I think the demon was Evatt’s determination that Australia’s voice should be heard as the postwar order was being built. Evatt explained why smaller powers needed a bigger voice:
No power is so great that it can ignore the will of the peoples of the world expressed through the [United Nations] Assembly and no power is so small that it cannot contribute to the making of world opinion through the Assembly.
The overwhelming challenge for Evatt was to put in place the right measures to secure and support global peace. He knew that no country working alone could avert a repeat of the rivalry between major powers and the disastrous global conflict we saw in the first half of the 20th century. Evatt understood that, for Australia, it would be through our major alliances and through multilateral agreements and relationships that we would contribute to a more stable and peaceful world.
Evatt helped build a world where the United Nations could provide an institutional framework for co-operation between countries to ensure peace. And the challenge of peace remains – we see the dangerous potential for conflict through unilateral actions today – despite the maturity of multilateral institutions. For the most part however, these institutions serve us well.

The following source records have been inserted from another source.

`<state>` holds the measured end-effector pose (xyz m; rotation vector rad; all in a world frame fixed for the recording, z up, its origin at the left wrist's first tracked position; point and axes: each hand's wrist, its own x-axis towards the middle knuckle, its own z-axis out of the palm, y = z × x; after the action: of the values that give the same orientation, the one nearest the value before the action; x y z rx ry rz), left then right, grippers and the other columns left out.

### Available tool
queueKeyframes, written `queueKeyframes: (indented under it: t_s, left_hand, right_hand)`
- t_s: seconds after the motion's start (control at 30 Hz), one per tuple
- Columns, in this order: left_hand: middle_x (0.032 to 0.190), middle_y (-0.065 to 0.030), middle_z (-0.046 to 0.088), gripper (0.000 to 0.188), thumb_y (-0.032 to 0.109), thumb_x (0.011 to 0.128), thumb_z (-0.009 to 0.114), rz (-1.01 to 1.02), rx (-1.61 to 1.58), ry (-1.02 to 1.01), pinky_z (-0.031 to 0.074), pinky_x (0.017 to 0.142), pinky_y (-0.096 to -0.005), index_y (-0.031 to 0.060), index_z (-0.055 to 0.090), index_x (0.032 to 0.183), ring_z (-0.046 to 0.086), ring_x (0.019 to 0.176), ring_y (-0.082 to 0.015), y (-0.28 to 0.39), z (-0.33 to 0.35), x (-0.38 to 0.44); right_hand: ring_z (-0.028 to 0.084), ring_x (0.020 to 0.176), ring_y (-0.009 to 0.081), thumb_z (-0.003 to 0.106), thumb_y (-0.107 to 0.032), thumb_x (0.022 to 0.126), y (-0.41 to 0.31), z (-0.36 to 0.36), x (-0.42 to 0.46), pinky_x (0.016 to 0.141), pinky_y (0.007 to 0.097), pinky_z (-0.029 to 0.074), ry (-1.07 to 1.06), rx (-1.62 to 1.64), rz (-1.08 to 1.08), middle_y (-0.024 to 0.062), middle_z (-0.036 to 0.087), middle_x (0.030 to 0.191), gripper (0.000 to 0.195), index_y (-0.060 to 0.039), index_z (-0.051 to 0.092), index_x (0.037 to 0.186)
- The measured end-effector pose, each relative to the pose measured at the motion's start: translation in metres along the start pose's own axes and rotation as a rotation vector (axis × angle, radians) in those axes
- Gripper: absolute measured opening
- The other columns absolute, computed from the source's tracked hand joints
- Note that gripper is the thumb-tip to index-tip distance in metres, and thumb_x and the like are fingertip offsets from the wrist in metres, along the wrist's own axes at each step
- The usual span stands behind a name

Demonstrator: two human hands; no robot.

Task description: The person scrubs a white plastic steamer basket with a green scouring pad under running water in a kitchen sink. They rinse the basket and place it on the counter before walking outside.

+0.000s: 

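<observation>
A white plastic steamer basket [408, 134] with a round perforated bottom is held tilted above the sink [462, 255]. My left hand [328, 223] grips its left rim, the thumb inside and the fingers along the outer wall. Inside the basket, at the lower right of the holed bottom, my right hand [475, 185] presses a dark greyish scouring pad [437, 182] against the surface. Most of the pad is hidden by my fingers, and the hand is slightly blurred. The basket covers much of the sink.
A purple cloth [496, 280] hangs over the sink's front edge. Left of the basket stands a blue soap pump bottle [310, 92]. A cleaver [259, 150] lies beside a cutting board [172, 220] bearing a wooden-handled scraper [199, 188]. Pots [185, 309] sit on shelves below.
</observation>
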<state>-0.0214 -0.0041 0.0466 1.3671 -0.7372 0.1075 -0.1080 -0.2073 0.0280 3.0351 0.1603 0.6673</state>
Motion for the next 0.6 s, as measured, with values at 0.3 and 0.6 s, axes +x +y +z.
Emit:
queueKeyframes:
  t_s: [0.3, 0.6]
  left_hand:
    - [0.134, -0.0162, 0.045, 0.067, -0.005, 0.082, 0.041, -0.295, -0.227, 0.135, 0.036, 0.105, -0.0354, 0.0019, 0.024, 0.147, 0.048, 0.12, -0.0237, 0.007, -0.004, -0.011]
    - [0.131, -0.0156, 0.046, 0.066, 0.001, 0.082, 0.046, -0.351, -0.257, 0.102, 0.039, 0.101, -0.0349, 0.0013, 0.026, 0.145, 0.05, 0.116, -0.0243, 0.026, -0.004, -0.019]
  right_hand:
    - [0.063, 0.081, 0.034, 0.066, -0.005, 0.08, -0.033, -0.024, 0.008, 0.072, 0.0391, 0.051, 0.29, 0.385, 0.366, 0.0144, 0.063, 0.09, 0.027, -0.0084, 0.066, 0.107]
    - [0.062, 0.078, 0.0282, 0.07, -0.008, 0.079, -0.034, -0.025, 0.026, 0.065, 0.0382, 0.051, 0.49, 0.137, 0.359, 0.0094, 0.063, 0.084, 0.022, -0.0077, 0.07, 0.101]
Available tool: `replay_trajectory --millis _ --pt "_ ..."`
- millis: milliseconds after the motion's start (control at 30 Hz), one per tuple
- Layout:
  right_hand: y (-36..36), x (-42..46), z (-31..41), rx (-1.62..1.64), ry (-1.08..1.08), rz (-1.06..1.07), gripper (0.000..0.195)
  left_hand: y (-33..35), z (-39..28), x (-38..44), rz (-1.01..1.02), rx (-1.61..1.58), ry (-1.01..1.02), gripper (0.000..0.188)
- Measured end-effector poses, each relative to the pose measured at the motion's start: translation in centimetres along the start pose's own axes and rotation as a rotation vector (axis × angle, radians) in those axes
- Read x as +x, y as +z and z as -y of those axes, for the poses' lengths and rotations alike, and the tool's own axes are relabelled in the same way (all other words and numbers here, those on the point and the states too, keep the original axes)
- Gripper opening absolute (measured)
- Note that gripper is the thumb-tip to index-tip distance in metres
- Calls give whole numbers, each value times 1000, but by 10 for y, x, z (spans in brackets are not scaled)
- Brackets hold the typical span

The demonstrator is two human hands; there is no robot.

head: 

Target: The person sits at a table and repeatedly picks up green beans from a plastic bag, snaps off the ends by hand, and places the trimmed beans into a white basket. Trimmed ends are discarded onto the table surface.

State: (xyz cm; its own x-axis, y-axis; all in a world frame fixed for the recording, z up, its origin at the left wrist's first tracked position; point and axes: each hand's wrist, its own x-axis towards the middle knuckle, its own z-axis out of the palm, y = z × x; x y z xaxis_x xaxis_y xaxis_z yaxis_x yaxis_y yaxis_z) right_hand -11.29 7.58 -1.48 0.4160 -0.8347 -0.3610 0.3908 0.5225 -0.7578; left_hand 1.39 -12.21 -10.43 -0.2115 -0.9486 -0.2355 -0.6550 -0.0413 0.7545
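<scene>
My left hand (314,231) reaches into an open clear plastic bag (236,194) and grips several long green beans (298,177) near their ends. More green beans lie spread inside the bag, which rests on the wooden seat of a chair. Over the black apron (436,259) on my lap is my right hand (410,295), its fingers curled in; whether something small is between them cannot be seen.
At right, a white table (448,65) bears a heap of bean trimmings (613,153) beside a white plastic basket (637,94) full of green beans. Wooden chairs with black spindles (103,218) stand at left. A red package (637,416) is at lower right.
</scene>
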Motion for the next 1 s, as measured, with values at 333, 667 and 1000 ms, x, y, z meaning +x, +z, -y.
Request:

Labor leaders and foreign ministers since Evatt have built on the tradition he helped create. Key parts of Whitlam’s foreign policy were in the Evatt mould –
• support for the US alliance; alongside
• a belief in the importance of multilateral institutions to maximise Australia’s interests and influence; and
• engagement with countries in the region, starting with the diplomatic recognition of the People’s Republic of China.
Bob Hawke and Paul Keating also drew on Evatt’s legacy. The Hawke and Keating governments promoted Australia’s role as a middle power through multilateral forums such as the United Nations and the World Trade Organisation, and in arms control negotiations. The Hawke government’s role in creating the Cairns Group was critical to boosting Australian exports through the successful Uruguay Round of trade talks. Another of Hawke’s big achievements was driving the creation, in 1989, of the Asia Pacific Economic Cooperation (APEC) forum as a vehicle to boost trade and investment in the Asia-Pacific. Paul Keating went on to strengthen APEC with his successful campaign to elevate the annual APEC meetings to include a leaders’ forum from 1993.
Critics sometimes complain when meetings such as these don’t produce big headlines and momentous decisions. But this misses the point. One benefit of such meetings is to improve personal understanding between leaders and other participants. The APEC leaders’ meeting of 1999 was of great benefit to Prime Minister John Howard as the East Timor crisis was escalating. Howard used the opportunity of the leaders’ meeting in Auckland to lobby for a peacekeeping mission to East Timor. This would have been much more difficult – perhaps impossible – if the countries had not all been gathered together for the leaders’ meeting. And Gareth Evans’ monumental success in Cambodia shows that backed up by the international community Australia can play a leading role in restoring peace.
Kevin Rudd and Julia Gillard continued to strengthen regional engagement and gave energetic support for multilateral approaches to international issues, while maintaining strong support for the US alliance. Kevin Rudd was instrumental in seizing the opportunity of the G20 meeting to manage the global response to the GFC of 2008. The US Assistant Secretary of State, Kurt Campbell, said Kevin Rudd ‘was relentless in his making of the case; he persuaded key players, [and] made the case with a number of players who were a bit reluctant’. This gave Australia an influential role in the response to the crisis. Until then, global economic decisions had been dominated by the G8 – a group that excluded not only Australia but critical players such as China and other emerging economies.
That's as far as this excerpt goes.